Your instructions —
Among the entries below, one stretch runs from the line that contains "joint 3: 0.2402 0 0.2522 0" through the line that contains "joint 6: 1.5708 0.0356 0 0". Repeat that stretch exactly, ends included, and only that.

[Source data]
=-=-=-=-=

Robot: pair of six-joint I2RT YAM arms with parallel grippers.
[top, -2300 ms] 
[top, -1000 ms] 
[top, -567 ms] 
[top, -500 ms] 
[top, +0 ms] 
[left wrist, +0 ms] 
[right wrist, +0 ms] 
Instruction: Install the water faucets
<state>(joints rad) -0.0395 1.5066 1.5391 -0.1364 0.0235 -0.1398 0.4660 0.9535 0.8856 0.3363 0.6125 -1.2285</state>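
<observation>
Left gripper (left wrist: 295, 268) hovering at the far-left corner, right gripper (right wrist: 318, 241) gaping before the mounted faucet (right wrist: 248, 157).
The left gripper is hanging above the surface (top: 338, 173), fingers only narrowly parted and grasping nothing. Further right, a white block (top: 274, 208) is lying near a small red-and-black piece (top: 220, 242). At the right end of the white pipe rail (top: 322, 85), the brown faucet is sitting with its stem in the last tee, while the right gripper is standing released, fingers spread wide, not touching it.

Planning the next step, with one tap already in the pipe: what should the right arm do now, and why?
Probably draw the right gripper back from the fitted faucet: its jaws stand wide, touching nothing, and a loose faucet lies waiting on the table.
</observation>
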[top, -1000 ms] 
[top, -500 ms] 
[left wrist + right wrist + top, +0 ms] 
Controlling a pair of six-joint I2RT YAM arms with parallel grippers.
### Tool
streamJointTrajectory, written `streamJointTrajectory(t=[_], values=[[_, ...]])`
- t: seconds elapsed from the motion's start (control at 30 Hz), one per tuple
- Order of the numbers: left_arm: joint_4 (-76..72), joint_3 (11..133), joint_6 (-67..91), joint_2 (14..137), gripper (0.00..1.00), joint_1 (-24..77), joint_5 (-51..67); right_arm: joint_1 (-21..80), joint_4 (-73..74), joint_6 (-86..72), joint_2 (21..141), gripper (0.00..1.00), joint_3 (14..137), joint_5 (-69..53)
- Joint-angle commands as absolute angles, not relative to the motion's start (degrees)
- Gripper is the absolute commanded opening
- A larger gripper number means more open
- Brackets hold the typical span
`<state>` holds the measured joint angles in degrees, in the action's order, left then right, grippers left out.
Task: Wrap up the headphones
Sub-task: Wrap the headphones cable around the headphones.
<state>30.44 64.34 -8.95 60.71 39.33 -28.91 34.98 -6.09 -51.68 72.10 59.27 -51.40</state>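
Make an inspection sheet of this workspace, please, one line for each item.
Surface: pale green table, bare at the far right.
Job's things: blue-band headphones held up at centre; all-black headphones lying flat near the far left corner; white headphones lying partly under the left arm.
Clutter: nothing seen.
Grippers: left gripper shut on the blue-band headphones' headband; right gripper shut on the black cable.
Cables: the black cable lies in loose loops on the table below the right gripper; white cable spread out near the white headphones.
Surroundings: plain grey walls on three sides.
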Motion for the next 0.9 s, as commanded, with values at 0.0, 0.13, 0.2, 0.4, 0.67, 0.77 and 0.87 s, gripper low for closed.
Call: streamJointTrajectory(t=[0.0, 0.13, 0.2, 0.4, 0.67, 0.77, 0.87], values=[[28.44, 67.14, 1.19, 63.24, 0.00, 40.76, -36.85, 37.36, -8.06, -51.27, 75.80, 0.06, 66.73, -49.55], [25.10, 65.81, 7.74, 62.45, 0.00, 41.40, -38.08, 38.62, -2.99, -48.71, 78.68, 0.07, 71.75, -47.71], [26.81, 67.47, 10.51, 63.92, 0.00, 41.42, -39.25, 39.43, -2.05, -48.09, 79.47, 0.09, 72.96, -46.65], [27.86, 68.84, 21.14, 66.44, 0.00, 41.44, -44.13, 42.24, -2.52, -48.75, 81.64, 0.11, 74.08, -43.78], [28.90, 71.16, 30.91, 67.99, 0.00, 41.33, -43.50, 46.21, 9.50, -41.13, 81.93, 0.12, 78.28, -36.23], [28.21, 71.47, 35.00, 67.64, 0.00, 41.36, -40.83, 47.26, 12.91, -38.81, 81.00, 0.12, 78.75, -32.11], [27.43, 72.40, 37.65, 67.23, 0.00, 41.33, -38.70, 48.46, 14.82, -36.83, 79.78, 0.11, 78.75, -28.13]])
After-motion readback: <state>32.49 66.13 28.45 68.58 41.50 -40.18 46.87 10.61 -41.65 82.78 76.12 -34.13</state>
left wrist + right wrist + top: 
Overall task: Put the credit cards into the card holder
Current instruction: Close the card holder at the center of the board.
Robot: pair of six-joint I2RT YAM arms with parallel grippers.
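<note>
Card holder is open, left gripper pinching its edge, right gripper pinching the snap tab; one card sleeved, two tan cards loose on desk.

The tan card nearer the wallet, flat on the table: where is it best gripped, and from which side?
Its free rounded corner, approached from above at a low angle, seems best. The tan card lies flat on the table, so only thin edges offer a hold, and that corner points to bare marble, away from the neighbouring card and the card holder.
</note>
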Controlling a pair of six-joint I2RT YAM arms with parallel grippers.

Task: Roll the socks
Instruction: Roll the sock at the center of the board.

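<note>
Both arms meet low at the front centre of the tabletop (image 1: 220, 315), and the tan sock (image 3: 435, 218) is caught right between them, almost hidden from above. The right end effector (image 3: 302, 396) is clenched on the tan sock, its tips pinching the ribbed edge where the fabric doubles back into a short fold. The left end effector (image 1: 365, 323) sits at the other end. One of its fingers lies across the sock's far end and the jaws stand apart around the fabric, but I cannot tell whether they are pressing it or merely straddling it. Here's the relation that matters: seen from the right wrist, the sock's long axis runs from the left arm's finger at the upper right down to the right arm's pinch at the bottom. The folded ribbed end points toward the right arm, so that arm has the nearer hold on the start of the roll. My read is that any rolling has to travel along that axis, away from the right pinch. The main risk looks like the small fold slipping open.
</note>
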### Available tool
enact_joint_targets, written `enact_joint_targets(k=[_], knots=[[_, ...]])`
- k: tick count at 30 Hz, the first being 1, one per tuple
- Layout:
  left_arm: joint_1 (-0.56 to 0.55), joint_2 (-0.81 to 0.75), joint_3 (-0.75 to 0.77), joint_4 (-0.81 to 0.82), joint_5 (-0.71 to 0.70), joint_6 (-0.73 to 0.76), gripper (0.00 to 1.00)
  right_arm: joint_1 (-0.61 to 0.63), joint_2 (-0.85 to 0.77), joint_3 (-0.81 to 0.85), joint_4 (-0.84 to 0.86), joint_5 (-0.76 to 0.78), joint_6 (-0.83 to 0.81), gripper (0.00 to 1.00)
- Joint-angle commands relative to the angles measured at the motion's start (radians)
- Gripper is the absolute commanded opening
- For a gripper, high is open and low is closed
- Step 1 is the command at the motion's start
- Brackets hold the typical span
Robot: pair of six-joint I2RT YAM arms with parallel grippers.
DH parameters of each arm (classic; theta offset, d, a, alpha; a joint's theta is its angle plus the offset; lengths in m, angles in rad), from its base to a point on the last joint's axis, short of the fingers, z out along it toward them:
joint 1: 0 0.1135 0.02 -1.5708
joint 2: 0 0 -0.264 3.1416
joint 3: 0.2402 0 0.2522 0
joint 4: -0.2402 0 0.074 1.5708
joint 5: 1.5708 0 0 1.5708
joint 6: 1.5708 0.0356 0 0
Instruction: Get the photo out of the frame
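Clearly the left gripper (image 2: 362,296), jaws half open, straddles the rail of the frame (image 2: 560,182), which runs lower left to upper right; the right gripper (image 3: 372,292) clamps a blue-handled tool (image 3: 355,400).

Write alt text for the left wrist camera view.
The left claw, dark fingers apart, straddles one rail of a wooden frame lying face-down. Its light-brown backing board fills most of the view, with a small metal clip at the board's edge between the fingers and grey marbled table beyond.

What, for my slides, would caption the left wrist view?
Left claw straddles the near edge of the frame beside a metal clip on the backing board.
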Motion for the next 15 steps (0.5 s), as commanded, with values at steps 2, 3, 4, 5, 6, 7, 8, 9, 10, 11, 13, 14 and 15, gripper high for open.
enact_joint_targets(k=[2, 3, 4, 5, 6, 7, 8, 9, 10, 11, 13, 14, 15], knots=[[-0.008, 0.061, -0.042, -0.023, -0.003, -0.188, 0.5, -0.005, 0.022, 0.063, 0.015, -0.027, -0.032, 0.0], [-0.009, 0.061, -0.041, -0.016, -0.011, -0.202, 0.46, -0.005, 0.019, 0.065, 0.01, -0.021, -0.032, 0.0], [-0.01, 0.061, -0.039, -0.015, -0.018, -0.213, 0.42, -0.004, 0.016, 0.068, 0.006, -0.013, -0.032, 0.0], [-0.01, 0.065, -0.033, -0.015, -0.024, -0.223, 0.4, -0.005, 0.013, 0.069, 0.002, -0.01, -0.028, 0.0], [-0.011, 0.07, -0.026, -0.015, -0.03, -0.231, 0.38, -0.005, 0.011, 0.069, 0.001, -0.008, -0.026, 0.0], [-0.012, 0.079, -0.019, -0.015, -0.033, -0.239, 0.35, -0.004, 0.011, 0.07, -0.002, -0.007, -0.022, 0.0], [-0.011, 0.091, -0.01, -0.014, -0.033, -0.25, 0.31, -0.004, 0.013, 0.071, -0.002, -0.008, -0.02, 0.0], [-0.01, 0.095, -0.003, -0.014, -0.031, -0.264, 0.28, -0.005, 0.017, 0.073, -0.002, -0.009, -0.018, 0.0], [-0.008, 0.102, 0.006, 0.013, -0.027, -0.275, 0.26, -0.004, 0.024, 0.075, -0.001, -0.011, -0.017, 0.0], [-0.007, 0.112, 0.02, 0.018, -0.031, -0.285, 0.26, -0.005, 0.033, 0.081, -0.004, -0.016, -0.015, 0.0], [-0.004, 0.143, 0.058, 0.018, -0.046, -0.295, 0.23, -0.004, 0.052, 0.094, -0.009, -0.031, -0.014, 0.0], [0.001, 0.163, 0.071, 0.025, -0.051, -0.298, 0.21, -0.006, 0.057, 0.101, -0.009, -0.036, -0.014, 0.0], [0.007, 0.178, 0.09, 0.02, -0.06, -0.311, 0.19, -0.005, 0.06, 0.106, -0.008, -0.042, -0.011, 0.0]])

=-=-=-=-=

Solution to the exercise —
joint 3: 0.2402 0 0.2522 0
joint 4: -0.2402 0 0.074 1.5708
joint 5: 1.5708 0 0 1.5708
joint 6: 1.5708 0.0356 0 0

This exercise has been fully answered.